## [Aim of the task]
Please output the data below exactly as given, starting at its first line and stopping after the line that contains "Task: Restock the".

## [Information provided]

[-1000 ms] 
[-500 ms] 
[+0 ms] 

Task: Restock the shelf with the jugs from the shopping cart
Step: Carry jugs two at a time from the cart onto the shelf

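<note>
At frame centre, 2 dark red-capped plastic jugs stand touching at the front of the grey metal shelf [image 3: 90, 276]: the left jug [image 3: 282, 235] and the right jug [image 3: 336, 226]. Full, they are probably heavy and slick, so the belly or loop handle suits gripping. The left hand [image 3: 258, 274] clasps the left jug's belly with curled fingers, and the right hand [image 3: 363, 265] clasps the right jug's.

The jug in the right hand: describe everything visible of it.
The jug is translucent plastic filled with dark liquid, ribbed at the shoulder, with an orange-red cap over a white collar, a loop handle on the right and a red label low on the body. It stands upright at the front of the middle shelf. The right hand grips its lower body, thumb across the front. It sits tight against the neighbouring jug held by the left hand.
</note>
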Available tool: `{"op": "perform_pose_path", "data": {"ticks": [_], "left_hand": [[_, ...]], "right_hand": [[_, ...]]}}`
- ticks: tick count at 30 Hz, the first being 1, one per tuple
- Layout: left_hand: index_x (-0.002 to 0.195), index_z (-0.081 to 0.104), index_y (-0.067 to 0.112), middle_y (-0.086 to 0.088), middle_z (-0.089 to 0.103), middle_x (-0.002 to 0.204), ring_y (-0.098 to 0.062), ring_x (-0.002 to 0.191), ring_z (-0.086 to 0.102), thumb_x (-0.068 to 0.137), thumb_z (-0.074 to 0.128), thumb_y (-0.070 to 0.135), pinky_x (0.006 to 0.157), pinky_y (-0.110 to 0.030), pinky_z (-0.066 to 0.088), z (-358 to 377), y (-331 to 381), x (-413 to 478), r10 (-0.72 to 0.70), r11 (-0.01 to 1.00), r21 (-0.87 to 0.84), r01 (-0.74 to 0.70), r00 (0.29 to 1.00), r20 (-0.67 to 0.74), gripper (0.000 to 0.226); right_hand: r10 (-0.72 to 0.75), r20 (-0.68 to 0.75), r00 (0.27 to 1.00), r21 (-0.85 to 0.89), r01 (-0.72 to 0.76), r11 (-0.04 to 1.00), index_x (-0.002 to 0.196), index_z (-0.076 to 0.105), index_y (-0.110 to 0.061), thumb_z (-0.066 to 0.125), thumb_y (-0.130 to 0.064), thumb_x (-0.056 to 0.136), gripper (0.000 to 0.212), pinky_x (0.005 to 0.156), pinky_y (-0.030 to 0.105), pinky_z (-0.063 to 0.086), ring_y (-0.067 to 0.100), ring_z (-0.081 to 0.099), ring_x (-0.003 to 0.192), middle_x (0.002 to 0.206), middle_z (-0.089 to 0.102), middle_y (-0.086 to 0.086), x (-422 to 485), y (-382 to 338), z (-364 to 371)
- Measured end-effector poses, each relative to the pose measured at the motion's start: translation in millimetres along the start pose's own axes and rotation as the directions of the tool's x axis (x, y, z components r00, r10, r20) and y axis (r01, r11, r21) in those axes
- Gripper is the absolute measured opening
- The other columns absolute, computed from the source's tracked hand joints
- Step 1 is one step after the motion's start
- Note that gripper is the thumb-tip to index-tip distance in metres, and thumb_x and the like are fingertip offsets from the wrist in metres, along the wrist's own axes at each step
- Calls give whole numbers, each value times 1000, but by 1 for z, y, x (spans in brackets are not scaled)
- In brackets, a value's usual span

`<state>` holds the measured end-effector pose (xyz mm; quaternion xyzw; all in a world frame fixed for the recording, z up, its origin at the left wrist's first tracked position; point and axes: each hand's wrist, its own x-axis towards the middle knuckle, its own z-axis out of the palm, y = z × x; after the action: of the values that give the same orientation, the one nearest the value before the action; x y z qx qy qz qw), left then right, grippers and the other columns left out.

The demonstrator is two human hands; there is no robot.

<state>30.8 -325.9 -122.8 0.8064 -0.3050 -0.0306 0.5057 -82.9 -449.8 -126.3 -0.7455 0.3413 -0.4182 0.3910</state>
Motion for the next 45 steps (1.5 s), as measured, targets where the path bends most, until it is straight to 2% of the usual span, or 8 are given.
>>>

## [Solution to this exercise]
[-1000 ms] 
[-500 ms] 
[+0 ms] 

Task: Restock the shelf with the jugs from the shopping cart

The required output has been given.